Over the last several years yoga has grown in popularity and we’ve seen the numbers of male practitioners and teachers rise. This includes teachers like Matt Giordano, who are leading the way in showing men their power in the practice of yoga and speaking to them directly to cater not only to our mentality (with language and specific verbal cues), but to our physical structure as well.
While at Wanderlust Stratton I had the pleasure of taking two of Matt’s very celebrated classes: “Fire of the Heart: Backbends for Dudes,” and “Hips Are Not Just for Chicks: Hip Openers for Dudes.” In these classes he outlined the differences between the physical structures of male and female anatomy and explained how to utilize the strength we have in practice. He also shared several modifications to help us unlock our full potential as men in the practice of yoga. After an insightful and powerful class atop Stratton Mountain, I sat down with Matt for a brief chat about “Yoga for Dudes.”
From your perspective, how has the “yoga scene” changed with male participation in the practice over the last several years?
It has definitely become more accepted as the years go along. It’s becoming more accessible for guys because guys are practicing it more. It’s like a snowball effect.
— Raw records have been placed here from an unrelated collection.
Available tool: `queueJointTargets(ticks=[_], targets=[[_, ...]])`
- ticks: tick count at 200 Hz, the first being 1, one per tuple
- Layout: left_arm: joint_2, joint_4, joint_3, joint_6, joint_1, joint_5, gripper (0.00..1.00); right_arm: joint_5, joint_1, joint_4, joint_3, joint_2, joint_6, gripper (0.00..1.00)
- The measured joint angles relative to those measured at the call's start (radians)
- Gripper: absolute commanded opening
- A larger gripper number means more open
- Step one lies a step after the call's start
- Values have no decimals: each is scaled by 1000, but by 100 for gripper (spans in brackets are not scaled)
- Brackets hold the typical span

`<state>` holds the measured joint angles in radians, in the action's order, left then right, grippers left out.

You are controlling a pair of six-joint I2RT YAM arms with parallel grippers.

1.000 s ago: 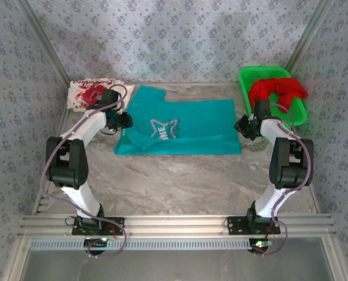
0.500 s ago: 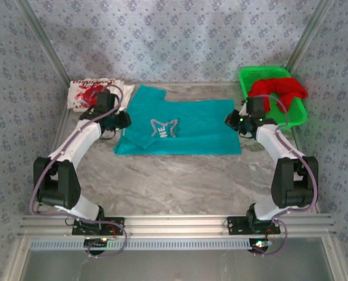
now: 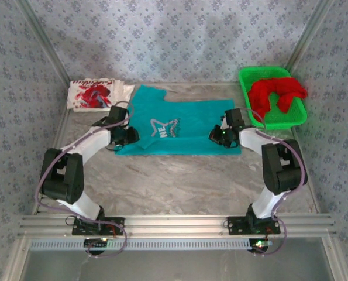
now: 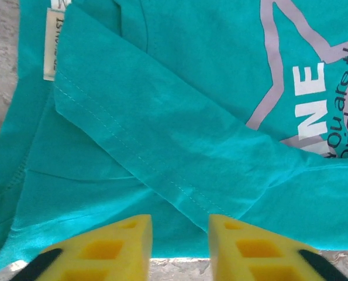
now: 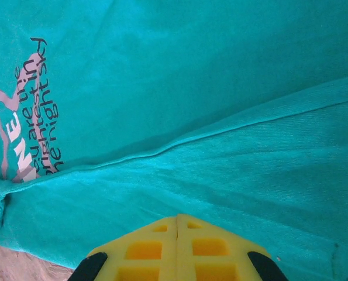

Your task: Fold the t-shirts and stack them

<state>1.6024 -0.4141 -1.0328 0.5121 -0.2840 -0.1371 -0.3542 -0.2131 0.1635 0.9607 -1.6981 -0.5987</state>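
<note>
teal t-shirt (image 3: 179,129) looking soft, light, floppy; best gripping at near hem corners | left gripper (image 4: 179,225) hovering parted over hem | right gripper (image 5: 177,221) pressing fingers together; catch unclear

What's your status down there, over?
Left gripper open at left end of teal t-shirt. Right gripper shut over its right end, hold unclear. Nothing blocking.

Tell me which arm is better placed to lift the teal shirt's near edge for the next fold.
Right, probably. The right pincer is shut against the teal shirt's near right edge and may already pinch cloth. The left pincer is open at the near left corner, gripping nothing.
</note>
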Motion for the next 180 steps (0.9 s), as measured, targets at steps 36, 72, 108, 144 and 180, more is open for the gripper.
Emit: queueJointTargets(ticks=[36,72,108,144,180], targets=[[64,30,0,21,-10,-8,44,0,-2,-8,0,-34,0,0],[134,50,-1,32,-20,-8,43,2,-2,-20,0,-53,0,0],[187,68,-22,51,-20,-4,23,0,2,-26,0,-74,0,0],[207,72,-62,51,-24,18,1,-2,4,-30,0,-75,0,0],[207,44,-116,49,-33,46,18,-4,4,-31,0,-75,0,0]])
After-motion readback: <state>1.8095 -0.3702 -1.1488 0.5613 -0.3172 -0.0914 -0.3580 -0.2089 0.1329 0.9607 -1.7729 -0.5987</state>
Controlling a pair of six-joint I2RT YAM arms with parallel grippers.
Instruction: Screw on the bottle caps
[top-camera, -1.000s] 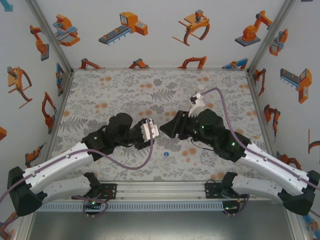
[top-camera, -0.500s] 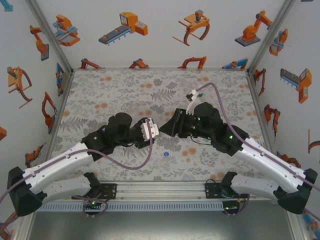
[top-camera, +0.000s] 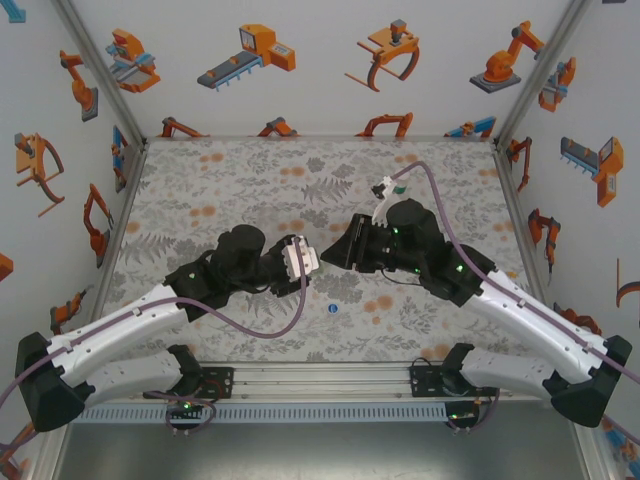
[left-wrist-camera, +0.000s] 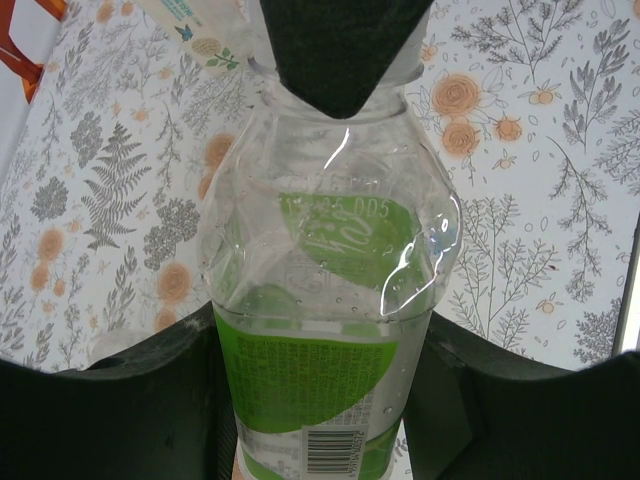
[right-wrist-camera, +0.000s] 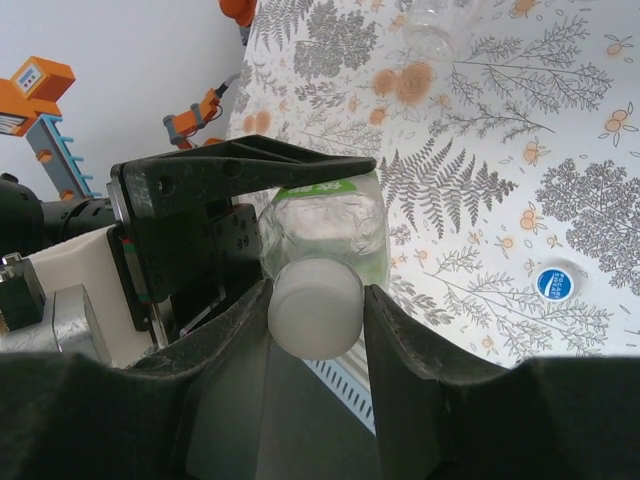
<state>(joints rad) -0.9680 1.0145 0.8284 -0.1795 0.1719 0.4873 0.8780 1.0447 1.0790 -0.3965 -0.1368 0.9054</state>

It just takes one guy who is into the gym, fitness, and working out who finds his way into yoga and he tells all of his friends, and they go out and talk about it and so on and so forth.
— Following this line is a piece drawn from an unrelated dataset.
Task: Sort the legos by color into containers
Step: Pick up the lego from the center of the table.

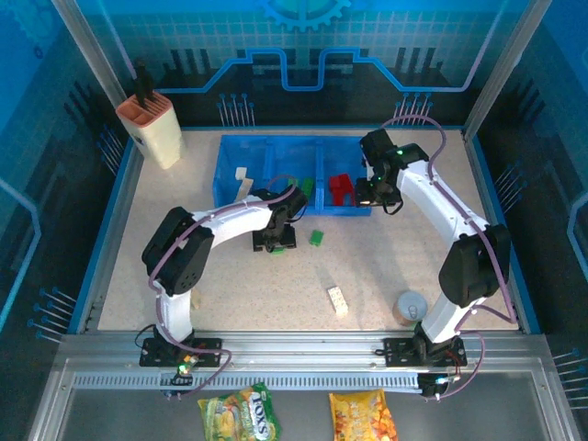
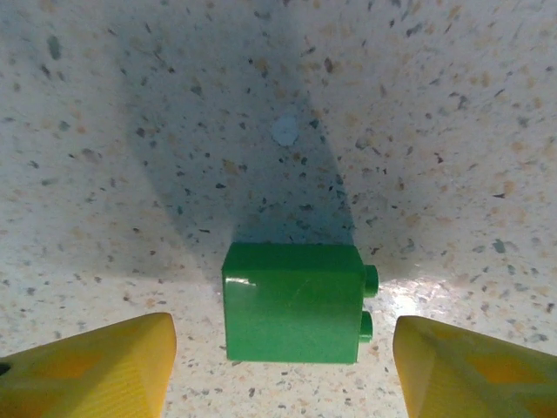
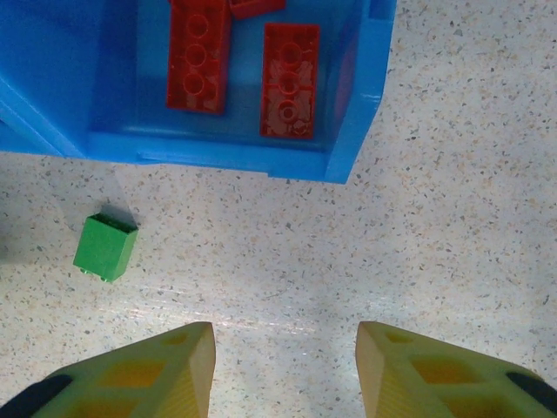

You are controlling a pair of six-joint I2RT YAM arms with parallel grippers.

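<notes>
My left gripper (image 2: pixel 283 366) hangs open just above the table, a green lego (image 2: pixel 293 302) lying between its yellow fingers (image 2: pixel 96 366) with a gap on each side. Seen from above, the left gripper (image 1: pixel 274 241) is just in front of the blue tray (image 1: pixel 241 152). A second green lego (image 1: pixel 316 238) lies to its right and appears again as the green lego (image 3: pixel 105 247) in the right wrist view. My right gripper (image 3: pixel 285 366) is open over bare table, near the tray's right compartment, which holds red legos (image 3: pixel 198 57). A cream lego (image 1: pixel 338 300) lies nearer the front.
The tray's left compartment holds cream legos (image 1: pixel 243 175) and the middle one green legos (image 1: pixel 306 186). A knife block (image 1: pixel 152 129) stands at the back left. A grey cup (image 1: pixel 411 308) sits by the right arm's base. Snack bags (image 1: pixel 241 415) lie off the table's front.
</notes>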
It’s really nice to see that guys are willing to dive into a practice that on the outside might seem like a feminine practice. In many aspects it is a feminine practice in that we’re introspective and we are trying to gain a sense of softness and tap into the beautiful parts of life—which for many guys is vulnerable and something we are generally not willing to approach. So I feel that it becomes a really strong and powerful practice for dudes just to even step into the yoga room. When a guy steps into his first class it really shows that he’s reached a level of strength in his emotional body and his mind that he’s open enough to try something where there’s a lot of women around.
I think it’s going to continue to snowball. As men we really search for drive and purpose and the practice of yoga really drives and connects us to clarity of what we really want.
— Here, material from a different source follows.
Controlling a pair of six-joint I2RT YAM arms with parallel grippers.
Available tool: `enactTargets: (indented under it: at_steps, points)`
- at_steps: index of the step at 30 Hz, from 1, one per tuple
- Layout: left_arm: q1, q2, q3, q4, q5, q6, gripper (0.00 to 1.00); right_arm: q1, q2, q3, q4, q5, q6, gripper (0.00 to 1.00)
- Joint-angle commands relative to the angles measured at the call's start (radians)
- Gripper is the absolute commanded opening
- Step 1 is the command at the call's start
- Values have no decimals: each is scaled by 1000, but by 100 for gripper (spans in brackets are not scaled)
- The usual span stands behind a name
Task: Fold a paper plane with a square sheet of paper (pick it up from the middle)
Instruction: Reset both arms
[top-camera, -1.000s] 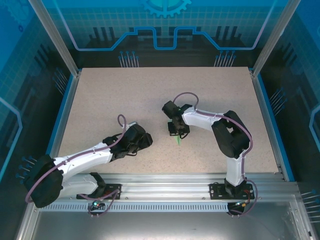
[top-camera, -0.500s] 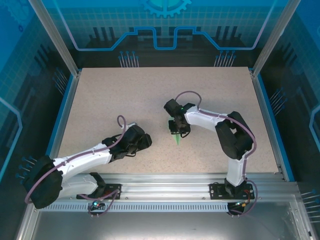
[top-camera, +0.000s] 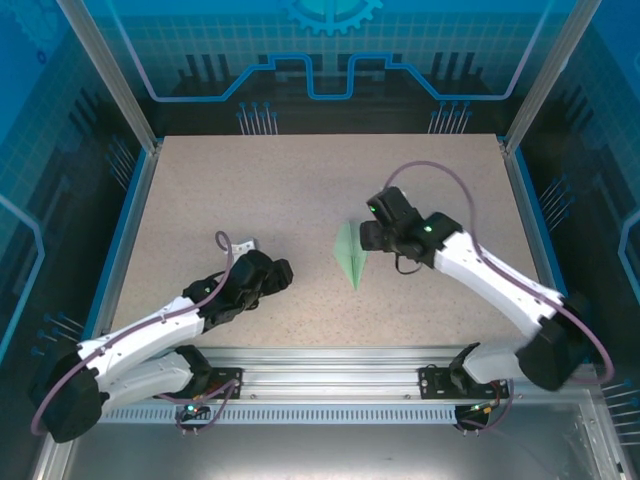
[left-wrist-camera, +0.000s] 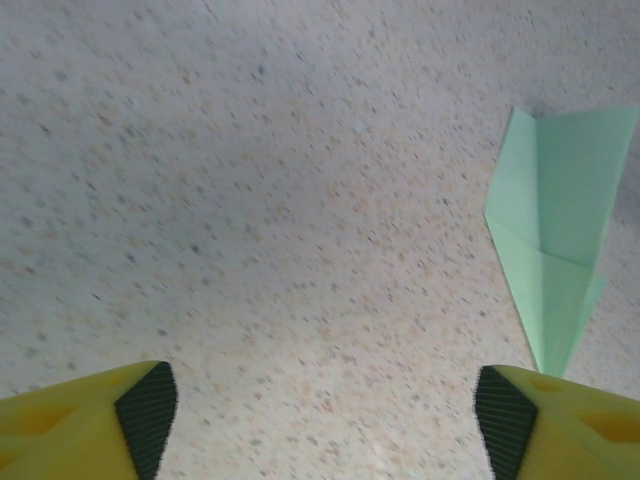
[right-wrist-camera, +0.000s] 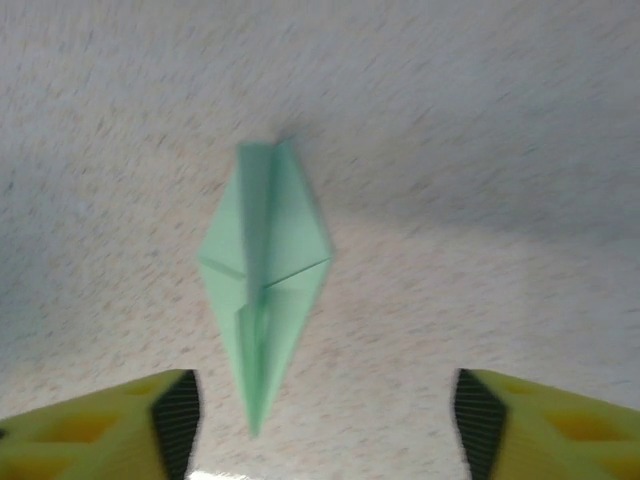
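Green plane (top-camera: 350, 257) lies on the table (top-camera: 250, 180) around the middle, nose toward the arm bases. The right gripper (top-camera: 368, 232) is just beside its right edge, jaws apart, empty. The left gripper (top-camera: 282, 271) sits well left of it, jaws wide, empty.

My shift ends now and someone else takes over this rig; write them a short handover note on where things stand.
Left hand: open, empty, over the table, the paper plane off to its right.
Right hand: open, empty, plane lying just ahead of it.
Plane: on the table between the arms, touched by neither hand, nose toward the arm bases.
Done: sheet looks fully folded into a pointed dart with a centre crease.
Left: probably only pulling both arms clear.
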Motion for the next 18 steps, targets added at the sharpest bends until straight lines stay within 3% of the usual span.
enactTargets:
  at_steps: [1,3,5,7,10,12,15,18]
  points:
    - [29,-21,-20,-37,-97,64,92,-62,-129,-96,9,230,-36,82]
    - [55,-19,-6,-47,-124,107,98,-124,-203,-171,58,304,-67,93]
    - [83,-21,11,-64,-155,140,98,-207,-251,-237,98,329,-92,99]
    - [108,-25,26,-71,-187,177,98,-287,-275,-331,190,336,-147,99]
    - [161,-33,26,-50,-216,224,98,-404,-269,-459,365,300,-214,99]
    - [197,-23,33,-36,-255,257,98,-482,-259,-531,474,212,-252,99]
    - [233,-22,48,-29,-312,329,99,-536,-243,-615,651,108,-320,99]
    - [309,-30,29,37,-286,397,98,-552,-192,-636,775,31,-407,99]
How does the physical practice differ most from men to women?
Physically, our bone structure is completely different, from the shape of our pelvis to the shoulder girdle. Our “design” is such that we have the capacity to hold a lot of strength and power, and what we often see in a class is women who have this intense flexibility because of their bone structure (which is meant to open up in the pelvis to deliver a baby). But obviously we as men don’t have that type of an experience, especially in the hips. So, what I would encourage is—that because we have such fierce strength, power, and musculature—that we place that strength and fire of the practice in the appropriate spaces that allow the bone structure to have freedom, which means stability as well.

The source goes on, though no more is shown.